SEO and Accelerated Mobile Pages

September 12, 2020

I’ve discussed load times on mobile sites before, but I don’t think I’ve adequately highlighted the impact it can have on SEO. Then again, it’s not a topic that requires all that much explaining.

SEO is largely determined by how much time people spend on your site, how deep they venture into it, and how often they return. Sites that fail to load in a timely manner tend to not keep people around for very long, much less bring them back. So when your mobile site is slow-loading, your mobile SEO rank tends to suffer.

So is that all you need to know? Not exactly. No doubt you were already aware of the fact that quick load times = good user experience. But that doesn’t necessarily tell you much about how to fix slow load times, how to determine their impact on SEO, or how to know when fast is fast enough.

I’m not going to try to give a comprehensive answer to all of these questions in this post. I just want to emphasize that there are readymade solutions for amplifying the speed of your mobile site, but also that there may be tradeoffs to consider.

Your web developer should be aware of an open-source HTML framework known as Accelerated Mobile Pages. If provides a simple means of stripping away high-performance elements of your pages when they are being visited on mobile devices. In theory, this is all you need to increase the site’s performance on lower-speed mobile networks.

Ideally, this will bolster your existing SEO strategy. But in reality, these things don’t always work out as they’re intended. When web design companies implement these types of changes, they and their clients need to keep watch over how the site is displayed, to make sure that AMP is not removing elements that are otherwise vital to user experience.

That’s where the trade-offs come in. Quick load times are definitely important. But even on mobile networks with data caps, there are times when users want to be able to engage with higher-performance site elements. Mobile SEO can occasionally suffer as a result of situations in which users expect a mobile site experience that is more akin to a desktop version.

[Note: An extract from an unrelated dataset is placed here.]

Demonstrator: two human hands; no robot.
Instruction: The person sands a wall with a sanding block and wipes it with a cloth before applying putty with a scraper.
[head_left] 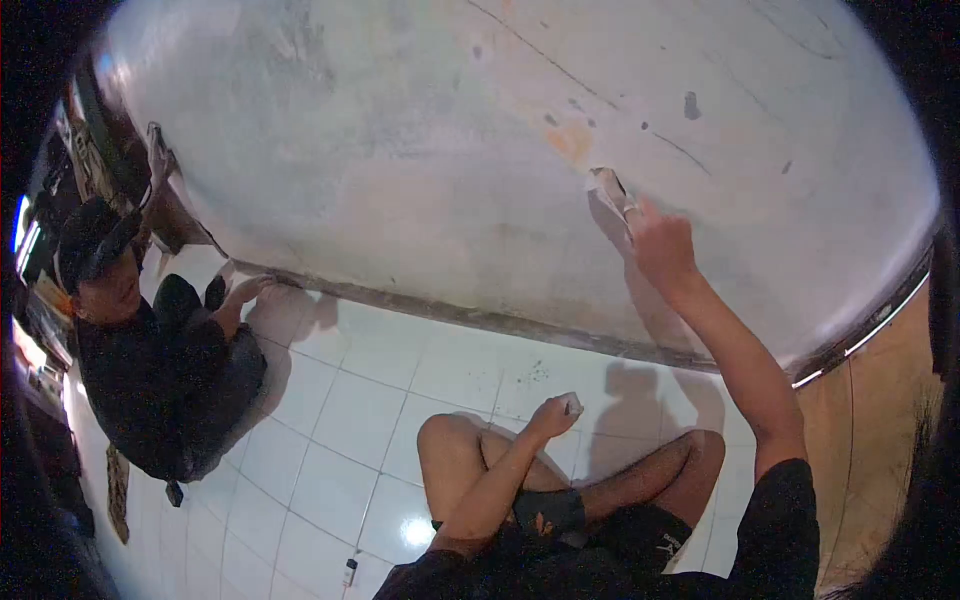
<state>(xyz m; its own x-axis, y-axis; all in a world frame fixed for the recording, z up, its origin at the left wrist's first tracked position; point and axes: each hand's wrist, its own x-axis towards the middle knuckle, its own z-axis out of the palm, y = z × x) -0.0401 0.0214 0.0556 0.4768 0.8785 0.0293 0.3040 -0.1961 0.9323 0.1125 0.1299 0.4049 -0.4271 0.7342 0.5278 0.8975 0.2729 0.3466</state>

And if AMP does strip away desirable elements, then it may actually end up worsening other complications that can emerge from accelerating your site’s mobile performance. In most cases, AMP is well worth the added effort. But web designers to have to keep in mind that it’s practically a separate site, with separate analytics, lesser ad support, and a slight potential to cut into the original site’s SEO, if both are not carefully managed.